Run your first experiment

If you have not installed the Linux Chaos Infrastructure yet, go to Linux Chaos Infrastructure to install the agent and connect the VM to the control plane.


Use cases

Run this fault when you want to answer concrete questions like:

  • Restart resilience: When a target process is killed, does systemd (or the supervisor) restart it within the expected window?
  • Graceful shutdown: Does the process honor SIGTERM and shut down cleanly, or does it leak files, sockets, or locks?
  • Force-kill recovery: With FORCE_KILL=true, does the application recover from an abrupt termination without data loss?
  • Monitoring fidelity: Do alerts on process absence and service unavailability fire within the alerting SLA?

Prerequisites

  • Linux Chaos Infrastructure installed: The linux-chaos-infrastructure systemd service is active on the target VM and the infrastructure is in CONNECTED state. Go to Linux Chaos Infrastructure to install it.
  • At least one selector provided: Provide at least one of PROCESS_IDS, PROCESS_NAMES, or PROCESS_COMMAND. With none set, the fault has no targets and exits.

Supported environments

The fault has been tested on the following Linux distributions.

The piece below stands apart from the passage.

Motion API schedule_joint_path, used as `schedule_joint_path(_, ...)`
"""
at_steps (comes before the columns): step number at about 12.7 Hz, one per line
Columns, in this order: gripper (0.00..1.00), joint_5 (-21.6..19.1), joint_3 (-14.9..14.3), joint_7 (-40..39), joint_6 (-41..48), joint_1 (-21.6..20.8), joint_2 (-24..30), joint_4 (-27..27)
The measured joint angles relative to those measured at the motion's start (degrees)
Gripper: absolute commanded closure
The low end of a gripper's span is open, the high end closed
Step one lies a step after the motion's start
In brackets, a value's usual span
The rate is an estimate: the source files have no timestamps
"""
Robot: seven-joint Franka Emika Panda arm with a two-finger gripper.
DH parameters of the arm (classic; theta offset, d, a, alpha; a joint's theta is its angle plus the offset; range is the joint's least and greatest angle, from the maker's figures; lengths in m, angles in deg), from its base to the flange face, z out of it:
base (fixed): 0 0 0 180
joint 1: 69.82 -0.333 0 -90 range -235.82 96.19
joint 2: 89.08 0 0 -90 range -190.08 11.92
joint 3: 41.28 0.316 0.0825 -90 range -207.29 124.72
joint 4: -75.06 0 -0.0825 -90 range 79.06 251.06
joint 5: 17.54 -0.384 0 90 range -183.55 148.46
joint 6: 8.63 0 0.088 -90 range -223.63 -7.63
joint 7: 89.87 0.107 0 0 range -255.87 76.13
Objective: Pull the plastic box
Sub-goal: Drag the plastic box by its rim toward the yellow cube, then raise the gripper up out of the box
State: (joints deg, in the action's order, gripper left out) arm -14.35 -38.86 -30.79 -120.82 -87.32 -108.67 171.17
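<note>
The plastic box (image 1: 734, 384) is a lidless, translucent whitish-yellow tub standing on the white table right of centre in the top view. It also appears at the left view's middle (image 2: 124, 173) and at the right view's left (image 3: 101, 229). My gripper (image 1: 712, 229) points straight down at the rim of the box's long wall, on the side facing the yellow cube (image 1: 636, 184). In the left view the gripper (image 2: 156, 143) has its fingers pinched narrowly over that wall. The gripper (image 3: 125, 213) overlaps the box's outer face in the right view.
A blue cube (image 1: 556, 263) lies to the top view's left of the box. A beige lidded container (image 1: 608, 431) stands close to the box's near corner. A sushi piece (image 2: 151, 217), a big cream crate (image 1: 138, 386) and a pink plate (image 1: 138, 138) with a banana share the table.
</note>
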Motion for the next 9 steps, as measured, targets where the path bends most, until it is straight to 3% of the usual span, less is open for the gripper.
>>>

Go to Linux fault requirements to see the full compatibility matrix.

PlatformSupport status
Ubuntu 16+, Debian 10+Supported
CentOS 7+, RHEL 7+, Fedora 30+Supported
openSUSE LEAP 15.4+ / SUSE Linux Enterprise 15+Supported

Permissions required

This fault is classified as a Basic Linux fault. It runs with the privileges of the Linux Chaos Infrastructure systemd service (root user and root user group) on the target VM. No cloud credentials are needed.


Fault tunables

Configure the following fault parameters when you add Linux process kill to an experiment in Chaos Studio. Defaults are shown for reference. Provide at least one of PROCESS_IDS, PROCESS_NAMES, or PROCESS_COMMAND.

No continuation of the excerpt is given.